(Bloomberg) -- Brazil analysts expect a higher interest rate both this year and next after the government said it would circumvent the public spending cap to increase spending on the poor.
The central bank will lift the Selic to 8.75% at the end of this year and 9.5% in 2022, up from prior projections of 8.25% and 8.75% respectively, according to a survey published on Monday. Analysts also lifted their year-end inflation forecasts to 8.96% this year and 4.40% in 2022, both above target.
President Jair Bolsonaro announced last week plans for cash transfers to the poorest that would be financed either by a waiver or changes to the spending cap rule. The increased spending, coupled with a fresh plunge in the currency, are boosting bets that policy makers will have to raise borrowing costs faster. The central bank will meets over rates Tuesday and Wednesday.
Read more: Brazil Markets Halt Drop as Economy Chief Stays, Defends Aid
With annual inflation running above 10%, policy makers led by Roberto Campos Neto had promised their third consecutive rate hike of a full percentage point this week.

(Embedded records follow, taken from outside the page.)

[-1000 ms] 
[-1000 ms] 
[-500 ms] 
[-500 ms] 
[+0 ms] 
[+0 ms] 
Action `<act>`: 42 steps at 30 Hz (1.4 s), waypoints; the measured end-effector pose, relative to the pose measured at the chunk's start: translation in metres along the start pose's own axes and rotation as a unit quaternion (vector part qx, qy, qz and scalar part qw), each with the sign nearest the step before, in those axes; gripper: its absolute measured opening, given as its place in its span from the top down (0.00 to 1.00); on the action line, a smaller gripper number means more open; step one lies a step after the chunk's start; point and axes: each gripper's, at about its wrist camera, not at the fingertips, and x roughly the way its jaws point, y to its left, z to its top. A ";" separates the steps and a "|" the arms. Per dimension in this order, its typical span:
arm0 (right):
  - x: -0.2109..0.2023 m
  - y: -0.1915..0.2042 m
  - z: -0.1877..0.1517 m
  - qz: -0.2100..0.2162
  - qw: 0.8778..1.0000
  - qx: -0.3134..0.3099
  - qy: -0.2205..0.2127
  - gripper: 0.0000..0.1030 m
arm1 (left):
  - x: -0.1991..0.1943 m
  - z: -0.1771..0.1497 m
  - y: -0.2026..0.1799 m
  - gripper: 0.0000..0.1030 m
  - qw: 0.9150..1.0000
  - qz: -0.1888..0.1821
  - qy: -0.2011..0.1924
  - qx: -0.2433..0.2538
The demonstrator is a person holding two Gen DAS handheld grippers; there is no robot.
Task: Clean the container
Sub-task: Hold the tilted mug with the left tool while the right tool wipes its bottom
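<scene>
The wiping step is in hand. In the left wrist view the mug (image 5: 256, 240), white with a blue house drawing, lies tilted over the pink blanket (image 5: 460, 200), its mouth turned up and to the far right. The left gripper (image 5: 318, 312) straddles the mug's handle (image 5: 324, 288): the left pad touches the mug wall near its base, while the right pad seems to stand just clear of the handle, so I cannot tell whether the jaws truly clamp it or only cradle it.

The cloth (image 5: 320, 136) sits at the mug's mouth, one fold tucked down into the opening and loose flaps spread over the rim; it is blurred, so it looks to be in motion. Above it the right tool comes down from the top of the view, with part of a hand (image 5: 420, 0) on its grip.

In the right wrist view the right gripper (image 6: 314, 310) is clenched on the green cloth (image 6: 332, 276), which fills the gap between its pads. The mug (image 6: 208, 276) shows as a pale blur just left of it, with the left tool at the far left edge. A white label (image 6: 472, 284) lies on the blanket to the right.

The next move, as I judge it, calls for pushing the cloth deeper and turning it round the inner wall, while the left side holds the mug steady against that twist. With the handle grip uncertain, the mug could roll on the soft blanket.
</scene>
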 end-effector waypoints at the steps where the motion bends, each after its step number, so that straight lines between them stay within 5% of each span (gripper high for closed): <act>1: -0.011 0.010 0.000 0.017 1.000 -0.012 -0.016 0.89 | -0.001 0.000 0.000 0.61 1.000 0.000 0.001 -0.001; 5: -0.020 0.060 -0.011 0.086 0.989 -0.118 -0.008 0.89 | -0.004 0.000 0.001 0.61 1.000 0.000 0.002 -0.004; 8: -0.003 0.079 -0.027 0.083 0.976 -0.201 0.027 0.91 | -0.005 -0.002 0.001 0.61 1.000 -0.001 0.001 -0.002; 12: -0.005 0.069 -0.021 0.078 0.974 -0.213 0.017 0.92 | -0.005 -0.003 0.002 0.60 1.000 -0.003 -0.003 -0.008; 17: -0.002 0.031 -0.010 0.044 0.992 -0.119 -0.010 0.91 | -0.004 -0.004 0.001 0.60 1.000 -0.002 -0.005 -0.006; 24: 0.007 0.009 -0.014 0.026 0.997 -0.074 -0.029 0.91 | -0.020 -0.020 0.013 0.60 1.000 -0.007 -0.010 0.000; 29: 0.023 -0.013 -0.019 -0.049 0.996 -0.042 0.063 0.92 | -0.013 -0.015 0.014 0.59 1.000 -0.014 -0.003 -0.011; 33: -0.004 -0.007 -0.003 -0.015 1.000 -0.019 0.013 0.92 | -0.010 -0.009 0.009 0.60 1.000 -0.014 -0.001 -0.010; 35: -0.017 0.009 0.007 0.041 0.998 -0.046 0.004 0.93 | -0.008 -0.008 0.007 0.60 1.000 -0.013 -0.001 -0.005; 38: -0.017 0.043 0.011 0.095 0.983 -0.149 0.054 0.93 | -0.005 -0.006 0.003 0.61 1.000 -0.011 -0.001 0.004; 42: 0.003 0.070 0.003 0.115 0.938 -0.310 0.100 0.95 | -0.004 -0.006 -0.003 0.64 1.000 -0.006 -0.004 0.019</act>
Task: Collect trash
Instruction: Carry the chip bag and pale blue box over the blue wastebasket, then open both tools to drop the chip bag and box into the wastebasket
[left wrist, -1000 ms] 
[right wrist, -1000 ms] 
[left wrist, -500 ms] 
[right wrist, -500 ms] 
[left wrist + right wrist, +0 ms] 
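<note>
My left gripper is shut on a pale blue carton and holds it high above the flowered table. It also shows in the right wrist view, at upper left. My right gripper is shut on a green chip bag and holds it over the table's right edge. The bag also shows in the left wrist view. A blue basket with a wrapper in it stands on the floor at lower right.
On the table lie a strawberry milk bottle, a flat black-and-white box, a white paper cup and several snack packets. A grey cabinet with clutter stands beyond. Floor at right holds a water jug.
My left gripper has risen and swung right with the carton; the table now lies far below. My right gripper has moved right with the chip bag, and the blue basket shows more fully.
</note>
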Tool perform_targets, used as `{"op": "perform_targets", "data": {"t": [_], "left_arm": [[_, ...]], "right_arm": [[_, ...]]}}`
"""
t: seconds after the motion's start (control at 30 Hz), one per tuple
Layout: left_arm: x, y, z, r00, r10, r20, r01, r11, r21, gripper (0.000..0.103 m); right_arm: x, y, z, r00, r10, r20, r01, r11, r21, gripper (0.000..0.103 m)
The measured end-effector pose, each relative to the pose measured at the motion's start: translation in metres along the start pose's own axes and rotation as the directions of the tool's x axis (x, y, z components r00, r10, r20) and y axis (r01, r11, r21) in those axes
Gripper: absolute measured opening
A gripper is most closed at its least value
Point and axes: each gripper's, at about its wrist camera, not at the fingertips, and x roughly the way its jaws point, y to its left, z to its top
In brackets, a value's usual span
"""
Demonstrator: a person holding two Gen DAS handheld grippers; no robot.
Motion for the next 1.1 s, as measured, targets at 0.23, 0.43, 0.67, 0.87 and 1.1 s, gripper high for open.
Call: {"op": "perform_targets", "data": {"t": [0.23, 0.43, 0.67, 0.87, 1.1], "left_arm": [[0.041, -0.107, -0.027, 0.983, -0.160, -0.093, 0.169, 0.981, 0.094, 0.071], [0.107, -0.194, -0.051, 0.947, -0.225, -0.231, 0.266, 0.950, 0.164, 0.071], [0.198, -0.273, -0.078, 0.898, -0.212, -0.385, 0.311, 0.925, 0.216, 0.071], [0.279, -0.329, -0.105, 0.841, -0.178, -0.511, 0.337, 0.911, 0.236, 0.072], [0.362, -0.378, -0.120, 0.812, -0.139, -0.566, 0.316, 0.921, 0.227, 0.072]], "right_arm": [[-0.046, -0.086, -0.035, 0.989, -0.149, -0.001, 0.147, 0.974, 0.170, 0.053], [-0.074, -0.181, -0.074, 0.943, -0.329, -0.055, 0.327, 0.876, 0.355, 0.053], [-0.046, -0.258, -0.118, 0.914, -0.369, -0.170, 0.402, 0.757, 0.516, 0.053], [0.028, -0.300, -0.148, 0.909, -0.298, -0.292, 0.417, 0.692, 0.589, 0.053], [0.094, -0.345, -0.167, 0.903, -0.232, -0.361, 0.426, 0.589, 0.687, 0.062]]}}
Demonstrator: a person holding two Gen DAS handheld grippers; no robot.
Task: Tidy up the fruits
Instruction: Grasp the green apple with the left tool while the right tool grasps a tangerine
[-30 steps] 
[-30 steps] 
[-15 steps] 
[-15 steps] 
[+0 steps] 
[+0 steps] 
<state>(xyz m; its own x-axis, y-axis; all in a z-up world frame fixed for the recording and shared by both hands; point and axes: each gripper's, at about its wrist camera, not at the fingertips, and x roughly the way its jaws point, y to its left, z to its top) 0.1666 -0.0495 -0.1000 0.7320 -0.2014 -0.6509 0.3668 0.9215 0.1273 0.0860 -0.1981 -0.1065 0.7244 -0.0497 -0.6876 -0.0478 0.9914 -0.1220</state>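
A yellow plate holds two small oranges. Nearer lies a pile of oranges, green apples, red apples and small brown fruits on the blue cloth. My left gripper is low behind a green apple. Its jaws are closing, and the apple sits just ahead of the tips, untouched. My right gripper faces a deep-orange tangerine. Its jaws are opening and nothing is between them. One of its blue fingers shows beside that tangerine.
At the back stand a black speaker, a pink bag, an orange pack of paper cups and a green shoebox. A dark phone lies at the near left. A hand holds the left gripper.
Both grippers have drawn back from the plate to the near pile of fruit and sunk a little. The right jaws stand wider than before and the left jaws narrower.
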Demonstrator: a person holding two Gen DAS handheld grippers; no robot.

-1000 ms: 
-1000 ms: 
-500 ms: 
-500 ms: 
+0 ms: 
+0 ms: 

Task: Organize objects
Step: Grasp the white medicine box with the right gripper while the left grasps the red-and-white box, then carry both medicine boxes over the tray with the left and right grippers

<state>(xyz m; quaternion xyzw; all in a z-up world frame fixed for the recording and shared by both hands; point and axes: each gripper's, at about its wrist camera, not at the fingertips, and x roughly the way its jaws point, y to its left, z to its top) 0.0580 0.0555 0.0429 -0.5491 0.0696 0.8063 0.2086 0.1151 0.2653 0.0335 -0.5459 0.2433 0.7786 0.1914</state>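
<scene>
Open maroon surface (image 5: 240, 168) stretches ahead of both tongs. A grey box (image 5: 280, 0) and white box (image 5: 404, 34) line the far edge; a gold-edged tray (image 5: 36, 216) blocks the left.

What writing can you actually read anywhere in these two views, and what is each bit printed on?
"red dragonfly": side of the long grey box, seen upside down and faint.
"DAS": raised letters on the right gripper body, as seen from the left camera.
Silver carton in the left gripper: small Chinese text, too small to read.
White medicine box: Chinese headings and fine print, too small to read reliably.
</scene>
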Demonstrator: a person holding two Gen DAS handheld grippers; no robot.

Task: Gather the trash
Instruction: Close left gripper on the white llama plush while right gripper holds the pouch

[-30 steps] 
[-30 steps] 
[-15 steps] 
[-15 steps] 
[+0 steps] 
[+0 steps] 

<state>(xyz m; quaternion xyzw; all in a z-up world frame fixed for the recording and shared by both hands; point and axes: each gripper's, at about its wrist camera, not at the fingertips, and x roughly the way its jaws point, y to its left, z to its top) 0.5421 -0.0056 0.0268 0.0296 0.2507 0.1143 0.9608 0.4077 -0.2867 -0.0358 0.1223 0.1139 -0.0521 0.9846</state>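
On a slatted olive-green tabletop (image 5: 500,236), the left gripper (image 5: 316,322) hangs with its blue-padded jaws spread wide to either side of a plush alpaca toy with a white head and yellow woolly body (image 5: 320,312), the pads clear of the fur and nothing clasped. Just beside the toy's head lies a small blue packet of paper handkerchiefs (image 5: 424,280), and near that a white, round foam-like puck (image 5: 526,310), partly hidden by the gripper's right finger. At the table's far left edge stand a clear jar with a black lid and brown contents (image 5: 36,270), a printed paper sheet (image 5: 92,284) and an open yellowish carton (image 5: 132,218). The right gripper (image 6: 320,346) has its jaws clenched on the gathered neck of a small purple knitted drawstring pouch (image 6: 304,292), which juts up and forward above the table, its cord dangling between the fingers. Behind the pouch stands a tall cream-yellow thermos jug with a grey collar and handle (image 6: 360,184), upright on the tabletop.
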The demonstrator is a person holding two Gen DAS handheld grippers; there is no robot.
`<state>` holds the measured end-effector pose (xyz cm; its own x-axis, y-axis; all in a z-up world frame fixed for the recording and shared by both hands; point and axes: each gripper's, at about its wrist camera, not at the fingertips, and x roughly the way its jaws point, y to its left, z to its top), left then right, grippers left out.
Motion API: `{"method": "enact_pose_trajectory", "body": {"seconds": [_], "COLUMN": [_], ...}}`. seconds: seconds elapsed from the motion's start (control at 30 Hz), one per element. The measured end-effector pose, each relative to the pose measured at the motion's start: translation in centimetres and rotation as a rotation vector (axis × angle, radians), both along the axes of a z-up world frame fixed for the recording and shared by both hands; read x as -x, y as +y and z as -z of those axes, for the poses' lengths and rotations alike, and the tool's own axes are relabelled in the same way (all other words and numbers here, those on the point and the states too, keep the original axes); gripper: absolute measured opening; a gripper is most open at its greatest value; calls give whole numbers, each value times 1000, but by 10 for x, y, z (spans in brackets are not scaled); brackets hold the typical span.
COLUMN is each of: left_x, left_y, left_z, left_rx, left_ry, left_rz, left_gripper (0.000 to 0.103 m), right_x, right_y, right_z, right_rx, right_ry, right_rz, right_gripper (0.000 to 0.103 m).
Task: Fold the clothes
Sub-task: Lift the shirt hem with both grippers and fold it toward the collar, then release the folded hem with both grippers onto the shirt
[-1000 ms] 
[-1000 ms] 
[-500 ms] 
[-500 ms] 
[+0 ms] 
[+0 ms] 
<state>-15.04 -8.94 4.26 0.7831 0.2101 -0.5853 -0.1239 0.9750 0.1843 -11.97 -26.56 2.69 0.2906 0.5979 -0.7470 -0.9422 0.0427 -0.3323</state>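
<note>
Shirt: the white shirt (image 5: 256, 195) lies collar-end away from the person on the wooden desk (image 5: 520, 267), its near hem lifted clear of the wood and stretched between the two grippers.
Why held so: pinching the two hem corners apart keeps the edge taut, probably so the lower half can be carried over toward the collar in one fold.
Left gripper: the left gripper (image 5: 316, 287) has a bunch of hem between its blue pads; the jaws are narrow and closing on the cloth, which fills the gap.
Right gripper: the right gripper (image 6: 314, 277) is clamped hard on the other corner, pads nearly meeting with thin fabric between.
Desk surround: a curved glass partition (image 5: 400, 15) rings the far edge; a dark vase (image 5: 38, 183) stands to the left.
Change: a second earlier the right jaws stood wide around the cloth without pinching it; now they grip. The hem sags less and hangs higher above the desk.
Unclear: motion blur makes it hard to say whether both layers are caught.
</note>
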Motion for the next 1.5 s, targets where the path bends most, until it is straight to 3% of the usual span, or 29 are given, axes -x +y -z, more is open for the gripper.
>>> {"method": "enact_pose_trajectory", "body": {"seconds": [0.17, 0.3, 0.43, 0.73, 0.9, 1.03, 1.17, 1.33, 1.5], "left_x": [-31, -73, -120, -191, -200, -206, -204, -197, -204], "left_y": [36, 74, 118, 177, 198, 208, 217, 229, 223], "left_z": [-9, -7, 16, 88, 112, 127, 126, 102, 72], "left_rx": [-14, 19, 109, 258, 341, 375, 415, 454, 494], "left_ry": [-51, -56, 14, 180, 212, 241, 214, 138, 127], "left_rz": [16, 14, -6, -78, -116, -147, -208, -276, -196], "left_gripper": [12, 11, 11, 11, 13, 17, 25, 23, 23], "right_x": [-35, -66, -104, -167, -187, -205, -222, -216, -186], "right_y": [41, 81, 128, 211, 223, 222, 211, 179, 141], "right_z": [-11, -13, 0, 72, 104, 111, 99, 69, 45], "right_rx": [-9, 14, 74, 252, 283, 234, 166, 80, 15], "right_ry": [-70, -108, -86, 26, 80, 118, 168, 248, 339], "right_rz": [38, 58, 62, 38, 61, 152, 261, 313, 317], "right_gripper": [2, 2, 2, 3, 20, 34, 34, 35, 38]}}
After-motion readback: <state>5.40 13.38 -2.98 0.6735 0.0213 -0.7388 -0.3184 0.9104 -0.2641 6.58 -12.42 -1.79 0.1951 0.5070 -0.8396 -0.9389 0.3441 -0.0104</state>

But now analysts at major Wall Street firms expect them to deliver an increase of at least 125 basis points.
Brazil’s central bank has been the most aggressive in the world, raising interest borrowing costs consistently since March, to 6.25%. Policy makers target inflation at 3.75% this year and 3.5% in 2022.
Economic activity is already showing signs of a slowdown. Most analysts now expect economic growth of just 1.4% next year.